Within the discipline of affect/script theory, we view as scripts the systems through which individuals learn to manage their affective lives. I forget whether it was Tomkins or I who suggested that the old language of Stimulus-Response Pairs had to be replaced by the concept of Stimulus-Affect-Response Sequences (what I have called SARS for the purpose of discussion), simply because no stimuus triggers a response unless and until it first triggers an affect. Caroline was brought up in a family that taught her little about affect management---parents used drugs to quell negative affect, she learned to use such mechanisms as drugs, alcohol, sexual excitement, and the thrill of danger and recovery to safety as ways of handling negative affect. I've dealt with much of this in the last group of chapters in my book "Shame and Pride: Affect, Sex, and the Birth of the Self."
Of signal interest here is the observation that personality (as Tomkins mentioned so often) involves the differential magnification of innate affect; i.e. the ways we learn to handle affect determine our character structure. As you worked with Caroline, she got better and better at the task of handling negative affect without resort to her previous systems of management, and at handling positive affect without fearing immediate descent into punishment. Now she found the strength to enjoy her real talents and all the rewards they could bring. Nevertheless, she had no model, no ready script for the management of such experience except what she knew from the lives of her parents. To see herself act in ways analogous to her parents produced self-disgust and shame, making her veer away from the behavior that now became problematic. Actually, I think it was good for her to know that she was capable of being her "bad" self every once in a while just so she could come to believe that she hadn't been locked in the prison of "mental health."

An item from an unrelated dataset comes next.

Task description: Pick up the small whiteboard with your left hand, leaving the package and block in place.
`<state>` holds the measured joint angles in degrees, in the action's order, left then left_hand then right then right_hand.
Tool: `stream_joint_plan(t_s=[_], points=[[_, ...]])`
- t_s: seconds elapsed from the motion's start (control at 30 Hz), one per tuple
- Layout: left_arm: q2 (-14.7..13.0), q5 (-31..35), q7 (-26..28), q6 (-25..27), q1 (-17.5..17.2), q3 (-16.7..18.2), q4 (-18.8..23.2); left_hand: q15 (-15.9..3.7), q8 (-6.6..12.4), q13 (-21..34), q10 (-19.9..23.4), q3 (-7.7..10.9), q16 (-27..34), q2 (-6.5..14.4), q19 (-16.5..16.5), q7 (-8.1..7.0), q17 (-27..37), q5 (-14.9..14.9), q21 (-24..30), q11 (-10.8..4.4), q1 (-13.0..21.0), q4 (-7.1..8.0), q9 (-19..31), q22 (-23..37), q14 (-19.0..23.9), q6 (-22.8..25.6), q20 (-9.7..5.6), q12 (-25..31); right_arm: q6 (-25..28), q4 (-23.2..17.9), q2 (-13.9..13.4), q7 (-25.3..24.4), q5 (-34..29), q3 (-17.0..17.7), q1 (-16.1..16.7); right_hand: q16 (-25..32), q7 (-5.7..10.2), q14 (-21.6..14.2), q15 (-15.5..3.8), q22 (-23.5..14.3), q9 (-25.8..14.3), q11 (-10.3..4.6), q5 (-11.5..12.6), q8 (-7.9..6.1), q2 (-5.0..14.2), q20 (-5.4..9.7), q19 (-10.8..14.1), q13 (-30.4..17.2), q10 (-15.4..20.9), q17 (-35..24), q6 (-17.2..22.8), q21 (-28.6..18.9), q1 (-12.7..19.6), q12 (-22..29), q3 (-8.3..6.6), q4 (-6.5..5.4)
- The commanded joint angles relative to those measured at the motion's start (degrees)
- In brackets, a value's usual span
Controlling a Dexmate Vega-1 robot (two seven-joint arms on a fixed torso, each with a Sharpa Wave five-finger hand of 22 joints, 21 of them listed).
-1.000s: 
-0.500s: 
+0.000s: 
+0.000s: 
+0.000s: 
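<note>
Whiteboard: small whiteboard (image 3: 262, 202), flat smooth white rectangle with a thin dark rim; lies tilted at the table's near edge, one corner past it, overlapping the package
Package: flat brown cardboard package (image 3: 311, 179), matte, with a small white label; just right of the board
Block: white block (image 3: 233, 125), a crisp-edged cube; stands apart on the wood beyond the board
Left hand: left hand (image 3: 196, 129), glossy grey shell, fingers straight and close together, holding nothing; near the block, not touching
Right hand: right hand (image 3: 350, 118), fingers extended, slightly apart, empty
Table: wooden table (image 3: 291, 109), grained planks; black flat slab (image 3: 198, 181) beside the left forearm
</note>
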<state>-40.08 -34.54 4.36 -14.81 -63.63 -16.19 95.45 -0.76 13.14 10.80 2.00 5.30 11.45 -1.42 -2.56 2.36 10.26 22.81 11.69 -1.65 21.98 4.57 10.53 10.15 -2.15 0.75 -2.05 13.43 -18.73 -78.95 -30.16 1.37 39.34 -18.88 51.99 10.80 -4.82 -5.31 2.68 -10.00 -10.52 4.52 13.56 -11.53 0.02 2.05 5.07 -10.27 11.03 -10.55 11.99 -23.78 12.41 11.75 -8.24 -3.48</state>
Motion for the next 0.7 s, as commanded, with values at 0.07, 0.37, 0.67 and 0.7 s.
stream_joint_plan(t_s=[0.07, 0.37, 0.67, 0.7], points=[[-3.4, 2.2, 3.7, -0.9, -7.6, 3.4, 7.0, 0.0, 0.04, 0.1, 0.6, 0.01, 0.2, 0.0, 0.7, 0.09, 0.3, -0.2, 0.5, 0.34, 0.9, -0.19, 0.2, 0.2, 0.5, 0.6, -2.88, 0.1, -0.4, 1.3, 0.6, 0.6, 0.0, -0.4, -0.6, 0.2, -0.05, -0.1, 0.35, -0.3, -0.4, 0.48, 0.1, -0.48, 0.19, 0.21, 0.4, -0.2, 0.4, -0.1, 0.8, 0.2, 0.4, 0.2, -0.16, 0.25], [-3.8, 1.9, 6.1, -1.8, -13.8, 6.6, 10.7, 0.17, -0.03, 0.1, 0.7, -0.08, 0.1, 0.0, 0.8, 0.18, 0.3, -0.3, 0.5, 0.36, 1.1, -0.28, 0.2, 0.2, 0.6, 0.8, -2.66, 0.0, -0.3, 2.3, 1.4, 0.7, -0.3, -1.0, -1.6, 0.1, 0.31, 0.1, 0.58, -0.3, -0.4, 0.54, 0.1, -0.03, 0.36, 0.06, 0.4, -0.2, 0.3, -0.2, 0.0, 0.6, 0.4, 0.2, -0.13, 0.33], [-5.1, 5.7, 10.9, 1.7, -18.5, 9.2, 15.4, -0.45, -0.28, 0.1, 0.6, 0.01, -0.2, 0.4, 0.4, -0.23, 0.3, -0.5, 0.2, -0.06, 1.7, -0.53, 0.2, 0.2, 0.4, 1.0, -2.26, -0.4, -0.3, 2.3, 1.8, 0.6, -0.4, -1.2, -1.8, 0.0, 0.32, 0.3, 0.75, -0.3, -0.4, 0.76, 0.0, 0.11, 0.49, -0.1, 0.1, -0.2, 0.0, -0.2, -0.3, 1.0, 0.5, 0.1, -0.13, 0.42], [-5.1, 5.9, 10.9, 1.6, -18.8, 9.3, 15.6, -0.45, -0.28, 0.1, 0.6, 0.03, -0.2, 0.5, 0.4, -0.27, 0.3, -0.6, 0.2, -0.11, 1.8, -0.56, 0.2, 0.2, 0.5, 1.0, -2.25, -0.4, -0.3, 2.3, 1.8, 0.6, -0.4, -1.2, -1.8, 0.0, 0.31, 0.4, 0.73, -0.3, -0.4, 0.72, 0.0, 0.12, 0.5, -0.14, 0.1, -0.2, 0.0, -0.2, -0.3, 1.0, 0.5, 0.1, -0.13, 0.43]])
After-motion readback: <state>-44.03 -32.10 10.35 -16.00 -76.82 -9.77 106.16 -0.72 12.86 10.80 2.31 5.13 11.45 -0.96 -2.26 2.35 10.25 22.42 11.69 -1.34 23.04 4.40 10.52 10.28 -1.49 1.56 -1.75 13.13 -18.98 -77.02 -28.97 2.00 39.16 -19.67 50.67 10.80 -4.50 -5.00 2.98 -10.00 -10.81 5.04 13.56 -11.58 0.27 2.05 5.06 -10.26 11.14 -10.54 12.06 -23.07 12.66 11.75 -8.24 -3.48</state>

I remember that some years ago my colleague Vick Kelly (a congenital golfer who therefore belongs to a country club) told me that his lovely adolescent daughters informed him with considerable asperity that even though he was going to play golf that Saturday, he was not allowed to visit the club swimming pool on threat of horrible sanctions from them. With great sophistication and aplomb, I answered "huh? Why on earth. . ." He informed me that they were going to the pool in their best new bathing costumes, intended to practice being/looking sexy, were going to try out moves learned from mother and various television progams, and in no way could tolerate his observation of their rehearsal. Every shift we make from one level of maturity to another brings with it the risk of terrible shame as we contemplate the specter of being seen not as our possible best but our much-feared worst.
The SARS involved in growth and development are always ringed with shame. This is one of the reasons psychotherapy helps---when our foibles, failures, and fears are exposed in an atmosphere of love, under the umbrella of acceptance, then exposure brings little shame. Without the assurance of such love, progress is much slower and much more risky.